Do you ever find yourself in your role as leader being regarded as more of a “boss”? Even in your best efforts to be accessible and approachable, the very fact that you have a title and perceived sway over those in your corporate hierarchy, creates a bubble. That bubble around you creates an obstacle to the information needed to be effective and manage appropriately. What’s worse, that bubble’s barrier becomes stronger as you try to obtain feedback to make you self-aware and relevant with the people you lead. What happens is self-protection (theirs) leads to information withhold.
Personal lessons in this can come in the form of teenagers. My teenagers, who are adults now, would regularly attempt to withhold information. Sound familiar? It’s a natural process of wanting to protect their identities and their ways of being. Frankly, I’m glad I didn’t know EVERYTHING at the time as history can be kinder than present moment freak outs!
Let’s translate this to employees. You are likely to experience identity protection, trust issues, withholding of information and details. The desire for independence is strong and the desire to be regarded favorably is high.
In the absence of information, you make assumptions about what they think and believe about job, company and you as a leader. You then make assumptions about what they are doing. You might be surprised to find that you are off the mark.

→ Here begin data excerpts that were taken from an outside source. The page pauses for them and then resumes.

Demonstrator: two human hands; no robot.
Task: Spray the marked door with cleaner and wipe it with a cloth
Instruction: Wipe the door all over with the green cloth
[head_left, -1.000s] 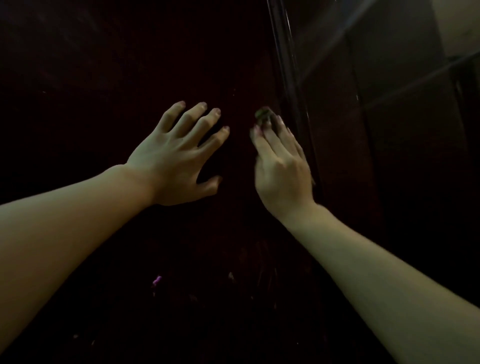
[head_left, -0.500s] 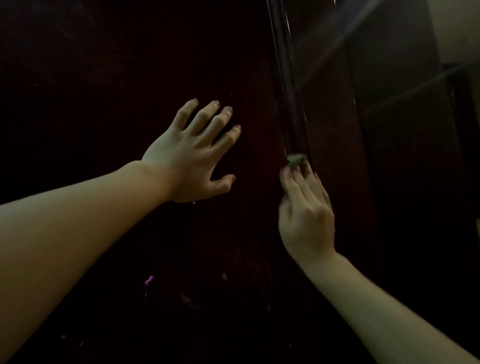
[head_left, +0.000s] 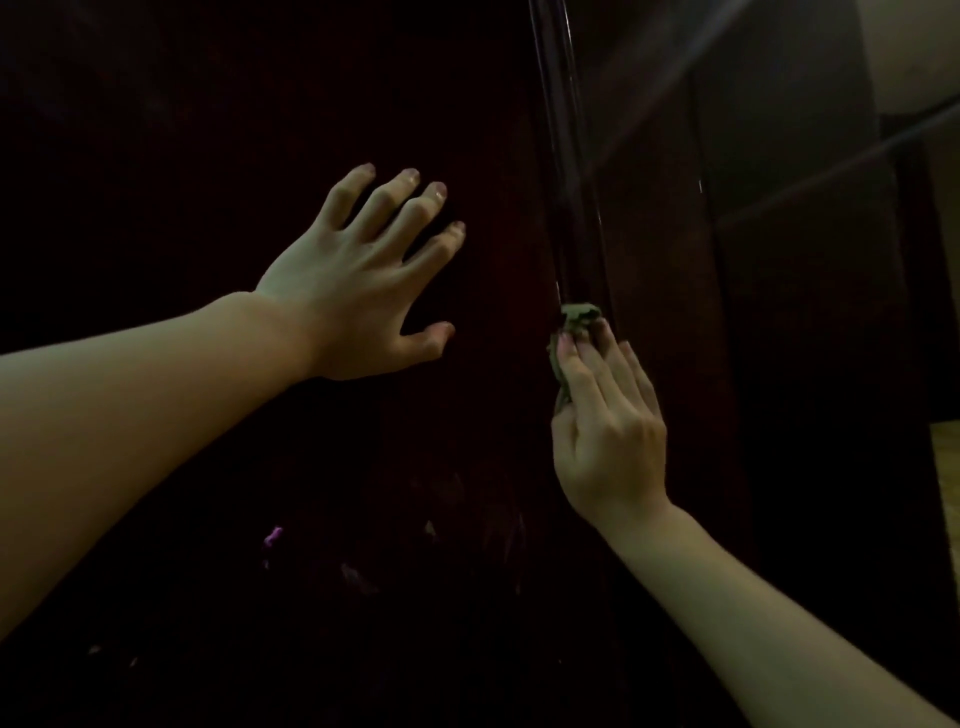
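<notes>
Dark, glossy wood fills nearly the whole frame: the door is a deep reddish-brown, almost black in this dim light, smooth enough to carry faint streaks of reflection. Low in the left-centre of the frame a few small pale and pinkish flecks show on its surface (I cannot tell whether they are marks or reflections).

My left hand sits in the middle-left of the frame, fingers spread and straight, gripping nothing; it appears laid flat against the door panel, with the forearm running in from the left edge.

Right of it, a rounded vertical moulding runs down from the top of the frame, its sheen catching a thin line of light. At the lower end of that visible strip is the cloth, a small crumpled wad of dull greenish-grey fabric, soft and creased. It peeks out just above my fingertips and along the left side of my index finger.

My right hand lies directly below the cloth, in the centre-right of the frame, its fingers straight and close together, pressing the wad against the moulding.

Further right is more dark panelling, and at the far right edge a paler wall and a strip of lighter floor.
</notes>
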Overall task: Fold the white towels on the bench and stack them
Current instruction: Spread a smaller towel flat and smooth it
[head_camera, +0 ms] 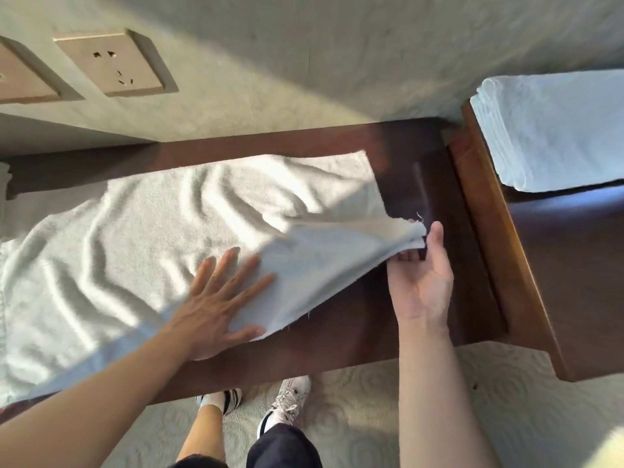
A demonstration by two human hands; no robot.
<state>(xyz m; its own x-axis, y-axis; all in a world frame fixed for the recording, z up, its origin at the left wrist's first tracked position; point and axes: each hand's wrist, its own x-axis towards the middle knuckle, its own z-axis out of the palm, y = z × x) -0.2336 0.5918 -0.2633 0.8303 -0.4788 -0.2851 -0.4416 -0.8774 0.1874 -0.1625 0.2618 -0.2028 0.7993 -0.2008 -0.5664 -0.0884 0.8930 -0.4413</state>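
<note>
A white towel point(162, 238) lies spread and wrinkled along the dark wooden bench point(439, 197). My left hand point(223, 302) lies flat on it with straight fingers, pressing near its front edge. My right hand point(422, 278), palm up, pinches the towel's near right corner between thumb and fingers and holds it lifted off the bench. A stack of folded white towels point(553, 130) sits on the raised right end of the bench.
A wall with two socket plates point(111, 62) runs behind the bench. My feet in white shoes point(290, 396) stand on pale patterned carpet point(506, 417) in front of the bench.
</note>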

What’s a boss to do? What’s a leader to do? Here are four steps that will help.
Step One: Be available
An executive’s life can get busy. Remember the theory of “management by walking around” first popularized by Tom Peters? It has merit. Apple’s Steve Jobs was famous for it. In today’s modern world of email and text, this action is surprisingly under-utilized. You will be most effective if you make a habit (put it on your calendar) and personally interact to reinforce values, culture and promote problem solving.
Step Two: Ask curious questions
Be known as a curious person. Ask questions and then deeply listen. As you listen, the information you need could be wedged in between the responses. Let your instinct guide you and know that your goal is to personally interact, reinforce values and build relationships. A great question can yield a diamond mine of knowledge – about you personally or about your assessment of a situation.
Step Three: Check your assumptions and reactions at the door
You may hear things that trigger you. Take a deep breath. If your team sees you reacting, it will cause them to shut down. Nobody wants to make the boss angry. Stay curious (about your trigger, too!). Remember that you are not likely to have all the information, and that will lead you to making assumptions. Go back to step two and ask curious questions to understand completely. This keeps you out of judgment and out of the dreaded micro-managing.
Step Four: Cultivate trusted advisors
You may do steps one through three and still not be told the entire truth, simply because of the position you are in. Who inside your company is your right-hand person who will tell you the truth, no matter the cost to them? And how do you respond to that truth (see step three above). Who outside your company is a trusted advisor to you – coaching you, supporting you to see the truth, developing self-awareness to strengthen you as a leader? Cultivate an internal trusted advisor who can come from a neutral and helpful place and hire a coach today!
As you practice these steps overtime, you will notice trust strengthens. You will find more people willing to share with you. The ripple effect will create teams willing to be authentic and truthful with each other. You will see a focus on problem-solving and hear your values echo back to you.
Walk around. Meet people in the break room. Have the skip level meeting. Ask personally instead of by email. Chat with teams. Chat one on one. Do this without motive. That’s the power of curiosity. No matter the information, whether troubling or delightful, treasure it and use it wisely.
Pop the bubble and see what happens for you.